I'm trying to wrap my head around what the IV smile means for a stock and I have some ideas, but wanted to make sure they aren't misguided. In my case, I am considering buying SPY LEAPS (e.g. 2 years), and noticed that the bottom of the IV curve is also approximately where I expect the shares to be. For near month and weekly options the low point is almost always ATM, and the sides of the curve are very steep. However, for longer options the low point is usually very deeply OTM, and the curve is much flatter. My interpretation of this is what I want feedback, so I am looking for input on the following statements: - For buy-and-hold strategies, it's generally better to buy at low IV, and sell at high IV. This means it's better to buy OTM now, and sell ~ATM later. The alternative strategy, buying ATM now, and selling ITM later, all else being equal, is worse because the strikes would be much farther up the curve. - The low point in the smile is where, on average, people think the price is going to be. The reason the low is ATM for near options, and OTM for SPY, is based on the expectations of where SPY will be in a few years. - If the previous idea is true, this also means it's reasonable to derive where the stock price should be in 2 years. This should hold for any security that is optionable. A side example is that for something like SQQQ, which suffers from volatility drag, will not achieve the -3x of the long term. However, using the volatility smile, we can see the bottom of the curve is around ~2x which would account for the drag. - The IV curve being steeper OTM/ITM for near options is due to the higher level of certainty about where the price will go. A trader with an advantage over the market can charge more or offer less, since they know more where the price will actually go. The LEAPS curve is much flatter because much less is known about the future. There is less of an advantage to be had. (I use this to hopefully justify that I am not getting ripped off ) I don't have a picture handy, but there are some 3D graphs of the IV with money-ness, expiration, and IV. It appears like a canyon. My mental model is if I put ball at the starting point, the ball would roll towards the lowest point, wobbling back and forth along the way. I'm curious how other people think about IV, and if my ideas above have any merit?
I gotta run to the gym before my slot is over (fucking hell), so I'll be brief about the topic that can take days to discuss. In short, the skew reflects the imperfect assumptions of the Black Scholes model. These are (a) normality of returns and (b) stationary volatility which clearly do not hold in the real world. So the options traders buy or sell options in a way that "corrects" the market in the right direction. A more nuanced academic approach would point out that the volatility and, subsequently, the skew is driven by correlation in indices and by credit in single names. Of course, "in nature" this is expressed via flows from various market players. I.e. there are people buying puts to hedge from the market declines or to hedge their specific positions and there are people overwriting calls to generate income. As a result, there are aways more buyers for puts and more sellers for calls which creates a lopsided volatility skew.
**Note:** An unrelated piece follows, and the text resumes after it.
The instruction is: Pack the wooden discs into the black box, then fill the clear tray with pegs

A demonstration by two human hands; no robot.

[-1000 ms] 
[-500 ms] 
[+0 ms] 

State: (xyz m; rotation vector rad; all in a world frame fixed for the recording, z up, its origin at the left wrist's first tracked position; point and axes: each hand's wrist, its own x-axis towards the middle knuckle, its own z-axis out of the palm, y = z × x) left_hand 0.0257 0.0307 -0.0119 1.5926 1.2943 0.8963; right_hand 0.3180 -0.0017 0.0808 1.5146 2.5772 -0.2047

The distribution of returns is leptocurtic and asymmetrical. OTM put options are "mispriced", because we will never know when a swan will happen again. It is true that expected and priced volatility is usually higher than the volatility that eventually realizes, but it is very cheap compared to the swan event. So we need to know when volatility is high and when it is low. Moreover, IV sometimes exceeds the ordinary, and its price skyrockets, due to particular events. And so we need to know how to trade it. We have made two videos to address this: https://www.sunnymoney.cloud/free-c...s-prices-volatility/what-moves-price-options/ https://www.sunnymoney.cloud/free-c...enu/read-markets-mc4/mc4-volatility-analysis/ bye
Pre 10/87 almost no volatility skew. Post 10/87 skew becomes commonplace - ask yourself why and you'll get a sense of how the community hedges and why skew has become commonplace.
As a side comment, it's incredible that it was the case. The whole idea of "up the staircase, down the garbage shoot" is as old as the hills, it's not that Black Monday was the first ever big move (though it was the biggest ever in recent history).
Thanks again for the reply. Is there any place you'd recommend reading more about it? I think I have exhausted Investopedia. Not sure what you mean here. The volatility smile should be per security; not sure if you mean indices in general. Also not sure what you mean by single names. Of the distributions I know (Normal, LogNormal, Cauchy) none of them seem to really match the data I see. Any more guidance on what distributions people use to model the price? (such that the volatility curve would be flatter?) I feel like the take away from this is that BS is not a good measure of option pricing away from the money. However, why do we still use IV as a option metric?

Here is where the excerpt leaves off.